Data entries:
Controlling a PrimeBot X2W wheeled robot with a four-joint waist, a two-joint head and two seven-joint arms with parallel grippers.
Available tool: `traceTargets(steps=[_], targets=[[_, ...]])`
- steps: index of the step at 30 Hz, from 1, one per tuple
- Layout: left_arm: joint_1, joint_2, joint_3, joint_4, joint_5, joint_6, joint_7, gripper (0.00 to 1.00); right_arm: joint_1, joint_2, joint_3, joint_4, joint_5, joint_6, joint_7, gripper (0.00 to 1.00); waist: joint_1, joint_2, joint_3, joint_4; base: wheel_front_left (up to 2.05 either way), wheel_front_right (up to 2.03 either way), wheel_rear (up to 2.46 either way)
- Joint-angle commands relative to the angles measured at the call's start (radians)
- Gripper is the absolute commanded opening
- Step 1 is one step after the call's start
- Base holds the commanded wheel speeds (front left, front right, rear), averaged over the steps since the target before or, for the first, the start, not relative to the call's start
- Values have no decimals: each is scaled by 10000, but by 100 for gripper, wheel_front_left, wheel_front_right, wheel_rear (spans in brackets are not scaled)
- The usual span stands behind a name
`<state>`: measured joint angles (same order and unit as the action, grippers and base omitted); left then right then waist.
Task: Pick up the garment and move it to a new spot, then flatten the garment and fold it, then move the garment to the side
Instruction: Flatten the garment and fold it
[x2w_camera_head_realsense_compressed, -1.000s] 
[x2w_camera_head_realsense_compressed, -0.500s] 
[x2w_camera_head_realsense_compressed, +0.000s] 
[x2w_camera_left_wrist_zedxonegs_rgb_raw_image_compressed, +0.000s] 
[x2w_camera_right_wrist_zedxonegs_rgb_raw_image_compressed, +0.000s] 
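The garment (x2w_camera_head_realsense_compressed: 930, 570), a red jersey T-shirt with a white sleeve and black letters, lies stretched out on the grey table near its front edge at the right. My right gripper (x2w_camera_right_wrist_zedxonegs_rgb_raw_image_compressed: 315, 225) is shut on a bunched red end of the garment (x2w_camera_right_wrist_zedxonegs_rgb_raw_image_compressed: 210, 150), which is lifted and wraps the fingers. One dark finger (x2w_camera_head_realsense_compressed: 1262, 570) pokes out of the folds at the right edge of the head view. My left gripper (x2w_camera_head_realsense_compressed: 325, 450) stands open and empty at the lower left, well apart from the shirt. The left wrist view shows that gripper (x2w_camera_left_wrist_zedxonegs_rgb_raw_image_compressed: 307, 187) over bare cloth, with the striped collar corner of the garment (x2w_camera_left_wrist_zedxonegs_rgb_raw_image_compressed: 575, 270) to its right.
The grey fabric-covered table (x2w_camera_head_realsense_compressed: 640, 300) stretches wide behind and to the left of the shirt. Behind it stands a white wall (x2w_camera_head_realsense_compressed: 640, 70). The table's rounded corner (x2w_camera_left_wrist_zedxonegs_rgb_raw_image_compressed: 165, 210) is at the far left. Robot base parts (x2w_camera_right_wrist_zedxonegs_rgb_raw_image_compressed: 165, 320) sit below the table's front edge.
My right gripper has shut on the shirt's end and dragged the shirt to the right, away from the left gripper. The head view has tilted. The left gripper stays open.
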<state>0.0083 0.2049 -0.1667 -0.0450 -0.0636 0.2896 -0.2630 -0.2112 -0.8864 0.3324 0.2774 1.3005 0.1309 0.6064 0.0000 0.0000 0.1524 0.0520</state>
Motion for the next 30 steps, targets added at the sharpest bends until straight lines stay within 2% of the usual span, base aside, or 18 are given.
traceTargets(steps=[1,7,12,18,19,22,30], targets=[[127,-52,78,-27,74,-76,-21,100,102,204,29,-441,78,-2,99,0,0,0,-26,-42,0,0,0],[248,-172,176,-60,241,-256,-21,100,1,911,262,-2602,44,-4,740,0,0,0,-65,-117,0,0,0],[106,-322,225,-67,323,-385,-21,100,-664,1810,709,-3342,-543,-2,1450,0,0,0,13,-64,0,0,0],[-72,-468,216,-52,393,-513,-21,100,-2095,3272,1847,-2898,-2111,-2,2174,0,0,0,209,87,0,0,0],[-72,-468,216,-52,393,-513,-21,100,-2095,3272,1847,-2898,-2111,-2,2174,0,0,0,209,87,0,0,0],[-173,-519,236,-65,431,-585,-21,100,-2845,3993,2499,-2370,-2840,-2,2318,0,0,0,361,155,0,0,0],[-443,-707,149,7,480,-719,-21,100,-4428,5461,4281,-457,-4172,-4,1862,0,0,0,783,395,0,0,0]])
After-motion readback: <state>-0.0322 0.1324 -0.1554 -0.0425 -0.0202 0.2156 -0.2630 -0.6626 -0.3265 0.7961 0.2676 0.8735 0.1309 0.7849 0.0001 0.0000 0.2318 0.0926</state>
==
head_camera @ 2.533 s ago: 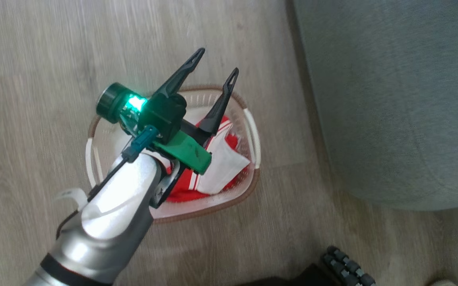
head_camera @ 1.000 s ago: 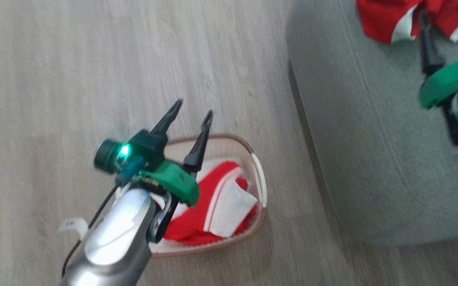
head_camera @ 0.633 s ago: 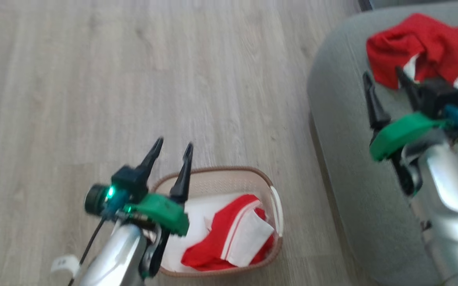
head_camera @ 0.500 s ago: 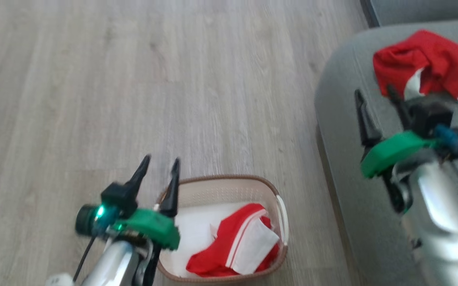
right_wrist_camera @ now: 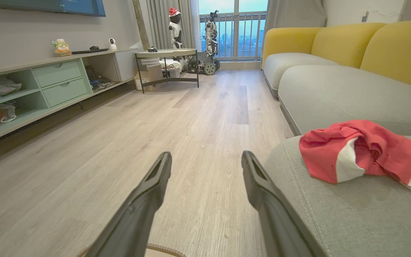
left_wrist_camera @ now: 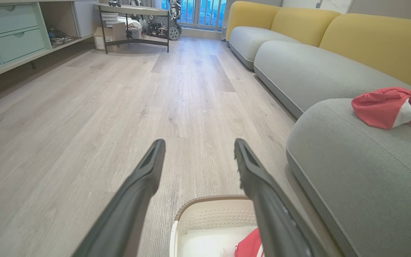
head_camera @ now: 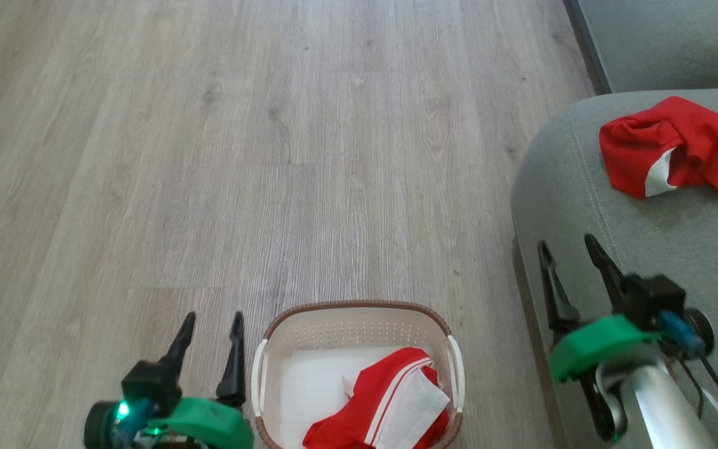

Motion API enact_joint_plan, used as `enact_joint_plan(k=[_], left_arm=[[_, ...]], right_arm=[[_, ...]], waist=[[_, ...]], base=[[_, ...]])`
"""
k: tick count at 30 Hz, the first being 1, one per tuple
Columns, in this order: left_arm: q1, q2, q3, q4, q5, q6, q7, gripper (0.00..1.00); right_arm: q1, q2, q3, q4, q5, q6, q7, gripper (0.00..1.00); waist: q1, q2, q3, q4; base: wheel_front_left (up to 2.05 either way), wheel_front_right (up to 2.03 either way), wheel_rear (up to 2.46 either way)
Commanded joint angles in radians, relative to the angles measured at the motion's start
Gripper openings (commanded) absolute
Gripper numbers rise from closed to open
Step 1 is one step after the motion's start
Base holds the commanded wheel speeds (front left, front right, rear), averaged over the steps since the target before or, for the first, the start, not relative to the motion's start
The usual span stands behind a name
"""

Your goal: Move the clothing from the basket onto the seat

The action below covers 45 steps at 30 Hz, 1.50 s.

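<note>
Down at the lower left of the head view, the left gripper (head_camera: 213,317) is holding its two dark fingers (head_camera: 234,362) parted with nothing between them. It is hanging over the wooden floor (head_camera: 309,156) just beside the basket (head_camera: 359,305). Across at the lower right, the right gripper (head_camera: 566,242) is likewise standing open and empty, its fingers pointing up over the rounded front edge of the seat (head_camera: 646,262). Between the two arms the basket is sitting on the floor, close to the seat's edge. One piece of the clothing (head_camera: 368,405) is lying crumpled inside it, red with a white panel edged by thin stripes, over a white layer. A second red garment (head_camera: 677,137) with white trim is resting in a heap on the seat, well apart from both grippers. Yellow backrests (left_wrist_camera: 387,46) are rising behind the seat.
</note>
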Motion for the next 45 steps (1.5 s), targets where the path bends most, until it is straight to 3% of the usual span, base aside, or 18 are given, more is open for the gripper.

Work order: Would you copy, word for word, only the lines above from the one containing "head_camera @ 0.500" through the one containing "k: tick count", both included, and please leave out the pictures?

Answer to this exercise:
head_camera @ 0.500 s ago: 
right_wrist_camera @ now: 
left_wrist_camera @ now: 
head_camera @ now: 

Motion API enact_joint_plan, used as `enact_joint_plan(k=[_], left_arm=[[_, ...]], right_arm=[[_, ...]], waist=[[_, ...]], base=[[_, ...]])`
"""
k: tick count at 30 Hz, the first being 1, one per tuple

With this, the exercise is done.